RNA transfection and treatment
For this purpose, BCPAP and TPC-1 cells were seeded in 6-well plates for 24 h before transfection in order to achieve 50–60% confluence. Cells were transfected using Lipo3000 (Invitrogen) with RNA oligonucleotides according to the manufacturer’s protocols. After 48 h of miRNA transfection, the cells were harvested for further assays. The miR-3619-3p mimics, inhibitor and negative control (NC) were purchased from GenePharma (Shanghai, China). The sequence of the miR-3619-3p mimics was, 5’-GGGACCAUCCUGCCUGCUGUGG-3' and 5'-ACAGCAGGCAGGAUGGUCCCUU-3', while the miR-3619-3p inhibitor was 5'-CCACAGCAGGCAGGAUGGUCCC-3'. ICG-001 (Selleck, Houston, TX, USA) was dissolved in dimethyl sulfoxide (Sigma, St. Louis, MO, USA) and its final concentration in medium was 10 µM. The LiCl (Sigma) was dissolved in DMEM, and its final concentration in medium was 20 mM.
RNA isolation and quantitative real-time polymerase chain reaction (qRT-PCR) analysis
Total RNA from cell lines and patient tissue samples were isolated with Trizol reagent (Invitrogen) according to manufacturer’s instructions. RNA samples were reverse transcribed into cDNA by PrimeScriptTM RT-PCR Kit (TaKaRa, Dalian, China) and PrimeScriptTM miRNA RT-PCR Kit (TaKaRa), respectively. qRT-PCR was performed using a Light Cycler 480II system (Roche Diagnostics, Basel, Switzerland) with SYBR Premix Ex TaqTM (TaKaRa). U6 served as an internal control. The sequences of the primers used for amplification were as follows: miR-3619-3p forward, 5'-GACCATCCTGCCTGCTGTG-3'; reverse, Uni-miR qRCP primer (TaKaRa); U6 forward, 5'-ACGCAAATTCGTGAAGCGTT-3'; reverse, Uni-miR qRCP primer (TaKaRa); CTNNB1 forward, 5'-CTGACAAAACTGCTAAATGACGAGG-3'; reverse, 5'-TTATGCAAGGTCCCAGCGGTAC-3'; GAPDH forward, 5'- GCACCGTCAAGGCTGAGAAC-3'; and reverse, 5'- TGGTGAAGACGCCAGTGGA-3'. Data processing used the 2-ΔΔCT method.
Wound healing assay
Wound healing assays were performed to evaluate the cell motility.
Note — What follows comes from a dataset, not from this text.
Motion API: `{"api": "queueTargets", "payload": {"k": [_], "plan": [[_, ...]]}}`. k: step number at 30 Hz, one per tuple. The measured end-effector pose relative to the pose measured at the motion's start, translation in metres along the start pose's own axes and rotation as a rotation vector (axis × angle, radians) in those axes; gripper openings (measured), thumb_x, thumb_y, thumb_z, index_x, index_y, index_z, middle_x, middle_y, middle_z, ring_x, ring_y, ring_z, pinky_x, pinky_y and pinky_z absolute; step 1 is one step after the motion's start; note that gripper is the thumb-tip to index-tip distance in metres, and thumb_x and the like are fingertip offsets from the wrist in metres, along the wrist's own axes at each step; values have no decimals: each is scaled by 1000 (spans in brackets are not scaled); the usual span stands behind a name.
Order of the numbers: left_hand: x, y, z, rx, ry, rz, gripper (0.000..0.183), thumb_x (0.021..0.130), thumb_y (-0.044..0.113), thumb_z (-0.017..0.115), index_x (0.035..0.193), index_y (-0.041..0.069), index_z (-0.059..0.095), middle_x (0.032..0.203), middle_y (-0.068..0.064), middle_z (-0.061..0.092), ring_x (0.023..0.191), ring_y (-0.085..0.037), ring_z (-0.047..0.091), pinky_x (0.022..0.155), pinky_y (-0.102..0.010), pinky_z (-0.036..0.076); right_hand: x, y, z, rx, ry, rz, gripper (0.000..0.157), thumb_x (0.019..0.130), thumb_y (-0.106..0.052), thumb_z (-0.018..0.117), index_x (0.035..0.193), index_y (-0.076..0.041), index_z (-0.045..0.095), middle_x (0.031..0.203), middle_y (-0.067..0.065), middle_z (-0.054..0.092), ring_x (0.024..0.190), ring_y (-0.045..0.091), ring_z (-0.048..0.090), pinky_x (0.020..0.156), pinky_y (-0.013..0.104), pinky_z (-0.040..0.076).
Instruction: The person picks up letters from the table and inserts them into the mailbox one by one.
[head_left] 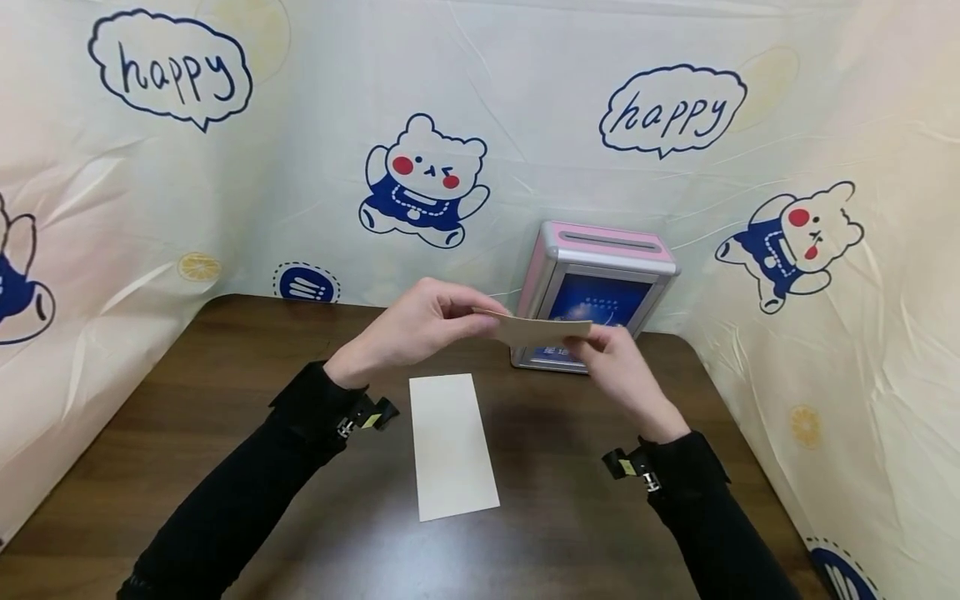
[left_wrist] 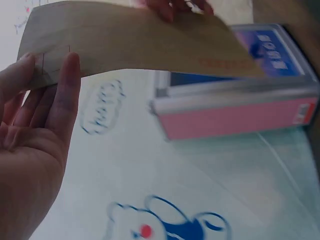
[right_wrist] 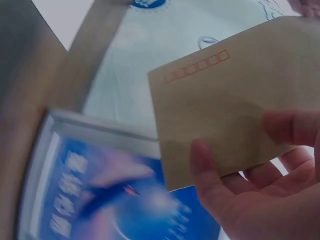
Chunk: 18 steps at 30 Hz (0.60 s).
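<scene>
A brown paper envelope [head_left: 536,331] is held level in the air between both hands, in front of the slotted box [head_left: 611,250]. My left hand [head_left: 427,321] pinches its left end, with thumb and fingertips on the paper. At the opposite end, my right hand [head_left: 622,367] grips it between thumb and fingers. Small red printed squares show on the envelope [right_wrist: 210,105] in the right wrist view. The box is pink with silver edges, a slot on top and a blue picture on its front. Below the hands a white rectangular paper [head_left: 453,446] lies flat.
The brown wooden table [head_left: 337,533] is bordered at the back and sides by a pale curtain [head_left: 525,108] printed with bears and "happy" bubbles. The box stands at the table's back right, close to the curtain.
</scene>
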<state>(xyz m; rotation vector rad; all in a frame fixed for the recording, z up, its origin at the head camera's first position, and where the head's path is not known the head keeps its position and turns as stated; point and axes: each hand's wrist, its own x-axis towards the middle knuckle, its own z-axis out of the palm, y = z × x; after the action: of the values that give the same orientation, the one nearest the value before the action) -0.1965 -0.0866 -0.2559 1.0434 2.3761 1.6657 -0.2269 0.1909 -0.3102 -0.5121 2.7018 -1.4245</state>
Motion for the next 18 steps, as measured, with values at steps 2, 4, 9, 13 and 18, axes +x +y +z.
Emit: {"api": "queueTargets", "payload": {"k": [2, 4, 9, 13, 18], "plan": [[4, 3, 3, -15, -47, 37, 22, 88, 17, 59, 107, 17, 68, 105, -1, 68, 90, -13, 58, 80, -30, 53, -1, -7, -10, 6, 38, -27, 24, 93, -18, 52, 112, -12, 65, 116, 9, 63, 99, 17, 51, 79, 35, 43], [7, 5, 6, -19, -96, 77, 22, 87, 19, 60, 107, 19, 69, 106, 1, 69, 91, -12, 57, 79, -31, 53, -1, -13, -18, 28, 80, -57, 24, 92, -17, 53, 112, -13, 65, 121, 7, 61, 106, 14, 50, 82, 30, 42], [17, 12, 14, 11, -200, 193, 24, 85, 21, 62, 107, 18, 69, 107, 2, 69, 98, -7, 58, 84, -29, 53, 0, -24, -35, 115, 211, -156, 25, 90, -12, 55, 112, -6, 64, 133, 8, 53, 123, 13, 41, 84, 15, 43], [27, 20, 22, 112, -207, 268, 26, 85, 18, 62, 110, 17, 68, 110, 1, 68, 100, -1, 56, 85, -22, 51, 4, -32, -47, 177, 323, -203, 25, 90, -7, 51, 110, -3, 65, 137, 8, 49, 127, 15, 35, 91, 21, 36], [39, 24, 36, 254, -168, 346, 29, 87, 14, 59, 116, 17, 64, 121, 0, 63, 107, 5, 50, 94, -18, 44, 11, -45, -60, 306, 361, -294, 24, 89, -3, 48, 106, 4, 64, 130, 7, 55, 128, 22, 35, 95, 18, 37]]}}
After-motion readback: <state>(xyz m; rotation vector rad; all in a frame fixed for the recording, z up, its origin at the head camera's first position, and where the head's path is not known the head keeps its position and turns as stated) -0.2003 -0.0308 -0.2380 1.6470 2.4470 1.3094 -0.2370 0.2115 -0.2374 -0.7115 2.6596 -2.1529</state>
After 48 h of transfection, cells were about 90–95% confluence in a 6-well plate. The cells were carefully scratched with sterile pipette tips to form streaks, and then cells were cultured in medium without serum for 24 h. The cultures were observed and photographed using an inverted microscope (Leica DMI4000B, Wetzlar, Germany).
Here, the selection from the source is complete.